**EXERCISE**
Nothing in the data may be altered as it is transcribed.

++++++++

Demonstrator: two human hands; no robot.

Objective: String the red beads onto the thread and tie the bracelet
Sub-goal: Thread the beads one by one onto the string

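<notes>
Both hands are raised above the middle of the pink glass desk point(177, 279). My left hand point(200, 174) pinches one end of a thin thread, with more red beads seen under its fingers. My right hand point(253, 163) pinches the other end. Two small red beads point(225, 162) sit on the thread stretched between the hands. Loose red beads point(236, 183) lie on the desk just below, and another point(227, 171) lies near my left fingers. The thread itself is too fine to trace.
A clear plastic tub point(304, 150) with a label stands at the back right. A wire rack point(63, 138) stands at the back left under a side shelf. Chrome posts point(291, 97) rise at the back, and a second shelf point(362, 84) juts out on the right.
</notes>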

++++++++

**RESPONSE**
Demonstrator: two human hands; no robot.

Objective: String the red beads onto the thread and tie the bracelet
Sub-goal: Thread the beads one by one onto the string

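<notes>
Both hands are raised above the middle of the pink glass desk point(177, 279). My left hand point(200, 174) pinches one end of a thin thread, with more red beads seen under its fingers. My right hand point(253, 163) pinches the other end. Two small red beads point(225, 162) sit on the thread stretched between the hands. Loose red beads point(236, 183) lie on the desk just below, and another point(227, 171) lies near my left fingers. The thread itself is too fine to trace.
A clear plastic tub point(304, 150) with a label stands at the back right. A wire rack point(63, 138) stands at the back left under a side shelf. Chrome posts point(291, 97) rise at the back, and a second shelf point(362, 84) juts out on the right.
</notes>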

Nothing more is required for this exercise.